*TRY IT:*
Exact retyping of the data: please keep every word and drop each picture.

○ ○ ○ ○

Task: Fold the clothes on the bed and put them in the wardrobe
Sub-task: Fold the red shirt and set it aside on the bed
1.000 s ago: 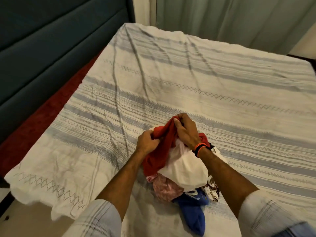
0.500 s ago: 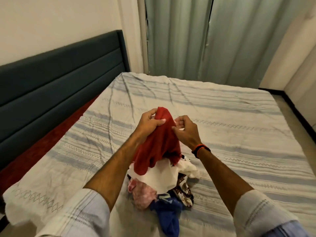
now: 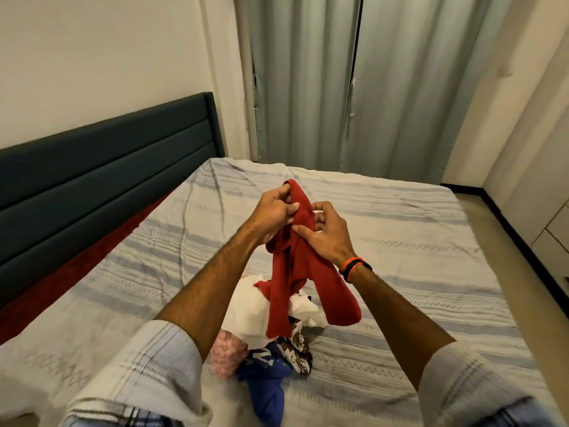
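A red garment [image 3: 295,266] hangs bunched in the air above the bed [image 3: 400,241]. My left hand [image 3: 274,212] grips its top edge, and my right hand [image 3: 326,232] pinches the cloth just beside it. Two red lengths dangle down toward a pile of clothes on the striped sheet. The pile holds a white garment [image 3: 246,315], a pink one [image 3: 224,355], a blue one [image 3: 264,383] and a patterned brown-and-white one [image 3: 297,349]. No wardrobe is in sight.
A dark teal headboard [image 3: 107,155] runs along the left, with a red strip of mattress below it. Grey-green curtains [image 3: 338,87] hang behind the bed. Floor and a pale cabinet front [image 3: 551,223] lie at the right.
Both hands have lifted the red garment up off the pile, so it now hangs free. My view has tilted up, bringing in the headboard, wall and curtains.
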Action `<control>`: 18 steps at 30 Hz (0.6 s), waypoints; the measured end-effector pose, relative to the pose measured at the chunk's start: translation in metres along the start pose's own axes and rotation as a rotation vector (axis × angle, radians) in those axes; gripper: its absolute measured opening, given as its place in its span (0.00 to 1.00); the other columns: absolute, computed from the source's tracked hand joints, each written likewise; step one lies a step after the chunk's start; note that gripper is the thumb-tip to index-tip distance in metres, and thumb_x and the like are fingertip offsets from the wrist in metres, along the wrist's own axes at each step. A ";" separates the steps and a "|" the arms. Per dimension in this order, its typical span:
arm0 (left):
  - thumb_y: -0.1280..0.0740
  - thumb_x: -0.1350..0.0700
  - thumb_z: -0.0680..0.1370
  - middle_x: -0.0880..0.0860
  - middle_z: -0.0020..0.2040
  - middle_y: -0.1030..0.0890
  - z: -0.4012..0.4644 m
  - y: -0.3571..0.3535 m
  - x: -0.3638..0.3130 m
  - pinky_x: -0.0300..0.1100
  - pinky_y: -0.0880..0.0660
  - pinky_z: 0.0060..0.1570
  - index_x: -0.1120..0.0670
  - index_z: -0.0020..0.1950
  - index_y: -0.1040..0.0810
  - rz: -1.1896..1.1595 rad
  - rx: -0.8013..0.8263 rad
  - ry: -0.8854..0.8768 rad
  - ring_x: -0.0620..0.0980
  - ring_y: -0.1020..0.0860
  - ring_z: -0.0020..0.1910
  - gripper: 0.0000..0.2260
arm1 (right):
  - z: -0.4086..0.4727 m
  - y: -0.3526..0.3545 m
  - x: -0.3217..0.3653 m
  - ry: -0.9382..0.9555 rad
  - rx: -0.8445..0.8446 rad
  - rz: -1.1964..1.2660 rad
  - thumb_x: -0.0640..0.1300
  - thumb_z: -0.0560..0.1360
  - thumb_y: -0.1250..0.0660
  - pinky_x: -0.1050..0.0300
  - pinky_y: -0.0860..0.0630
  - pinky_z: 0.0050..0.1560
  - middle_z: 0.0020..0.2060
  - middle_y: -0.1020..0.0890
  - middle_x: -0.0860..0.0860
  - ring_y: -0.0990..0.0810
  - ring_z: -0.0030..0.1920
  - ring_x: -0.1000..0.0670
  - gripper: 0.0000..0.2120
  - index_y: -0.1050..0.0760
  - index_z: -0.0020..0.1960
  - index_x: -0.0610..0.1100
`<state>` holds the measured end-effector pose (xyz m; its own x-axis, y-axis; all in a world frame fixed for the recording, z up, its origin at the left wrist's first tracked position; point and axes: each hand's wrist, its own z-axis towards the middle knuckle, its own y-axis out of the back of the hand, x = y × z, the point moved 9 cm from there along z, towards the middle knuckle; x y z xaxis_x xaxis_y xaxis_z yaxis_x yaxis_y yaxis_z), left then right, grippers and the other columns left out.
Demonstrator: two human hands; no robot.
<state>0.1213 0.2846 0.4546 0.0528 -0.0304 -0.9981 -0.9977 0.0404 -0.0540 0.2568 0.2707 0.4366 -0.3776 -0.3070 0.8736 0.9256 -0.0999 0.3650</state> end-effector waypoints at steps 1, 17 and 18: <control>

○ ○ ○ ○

*ANSWER TO THE PROBLEM:*
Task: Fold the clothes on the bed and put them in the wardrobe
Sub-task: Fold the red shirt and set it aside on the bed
1.000 s ago: 
0.500 s ago: 
now: 
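A red garment [image 3: 295,266] hangs bunched in the air above the bed [image 3: 400,241]. My left hand [image 3: 274,212] grips its top edge, and my right hand [image 3: 326,232] pinches the cloth just beside it. Two red lengths dangle down toward a pile of clothes on the striped sheet. The pile holds a white garment [image 3: 246,315], a pink one [image 3: 224,355], a blue one [image 3: 264,383] and a patterned brown-and-white one [image 3: 297,349]. No wardrobe is in sight.
A dark teal headboard [image 3: 107,155] runs along the left, with a red strip of mattress below it. Grey-green curtains [image 3: 338,87] hang behind the bed. Floor and a pale cabinet front [image 3: 551,223] lie at the right.
Both hands have lifted the red garment up off the pile, so it now hangs free. My view has tilted up, bringing in the headboard, wall and curtains.
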Action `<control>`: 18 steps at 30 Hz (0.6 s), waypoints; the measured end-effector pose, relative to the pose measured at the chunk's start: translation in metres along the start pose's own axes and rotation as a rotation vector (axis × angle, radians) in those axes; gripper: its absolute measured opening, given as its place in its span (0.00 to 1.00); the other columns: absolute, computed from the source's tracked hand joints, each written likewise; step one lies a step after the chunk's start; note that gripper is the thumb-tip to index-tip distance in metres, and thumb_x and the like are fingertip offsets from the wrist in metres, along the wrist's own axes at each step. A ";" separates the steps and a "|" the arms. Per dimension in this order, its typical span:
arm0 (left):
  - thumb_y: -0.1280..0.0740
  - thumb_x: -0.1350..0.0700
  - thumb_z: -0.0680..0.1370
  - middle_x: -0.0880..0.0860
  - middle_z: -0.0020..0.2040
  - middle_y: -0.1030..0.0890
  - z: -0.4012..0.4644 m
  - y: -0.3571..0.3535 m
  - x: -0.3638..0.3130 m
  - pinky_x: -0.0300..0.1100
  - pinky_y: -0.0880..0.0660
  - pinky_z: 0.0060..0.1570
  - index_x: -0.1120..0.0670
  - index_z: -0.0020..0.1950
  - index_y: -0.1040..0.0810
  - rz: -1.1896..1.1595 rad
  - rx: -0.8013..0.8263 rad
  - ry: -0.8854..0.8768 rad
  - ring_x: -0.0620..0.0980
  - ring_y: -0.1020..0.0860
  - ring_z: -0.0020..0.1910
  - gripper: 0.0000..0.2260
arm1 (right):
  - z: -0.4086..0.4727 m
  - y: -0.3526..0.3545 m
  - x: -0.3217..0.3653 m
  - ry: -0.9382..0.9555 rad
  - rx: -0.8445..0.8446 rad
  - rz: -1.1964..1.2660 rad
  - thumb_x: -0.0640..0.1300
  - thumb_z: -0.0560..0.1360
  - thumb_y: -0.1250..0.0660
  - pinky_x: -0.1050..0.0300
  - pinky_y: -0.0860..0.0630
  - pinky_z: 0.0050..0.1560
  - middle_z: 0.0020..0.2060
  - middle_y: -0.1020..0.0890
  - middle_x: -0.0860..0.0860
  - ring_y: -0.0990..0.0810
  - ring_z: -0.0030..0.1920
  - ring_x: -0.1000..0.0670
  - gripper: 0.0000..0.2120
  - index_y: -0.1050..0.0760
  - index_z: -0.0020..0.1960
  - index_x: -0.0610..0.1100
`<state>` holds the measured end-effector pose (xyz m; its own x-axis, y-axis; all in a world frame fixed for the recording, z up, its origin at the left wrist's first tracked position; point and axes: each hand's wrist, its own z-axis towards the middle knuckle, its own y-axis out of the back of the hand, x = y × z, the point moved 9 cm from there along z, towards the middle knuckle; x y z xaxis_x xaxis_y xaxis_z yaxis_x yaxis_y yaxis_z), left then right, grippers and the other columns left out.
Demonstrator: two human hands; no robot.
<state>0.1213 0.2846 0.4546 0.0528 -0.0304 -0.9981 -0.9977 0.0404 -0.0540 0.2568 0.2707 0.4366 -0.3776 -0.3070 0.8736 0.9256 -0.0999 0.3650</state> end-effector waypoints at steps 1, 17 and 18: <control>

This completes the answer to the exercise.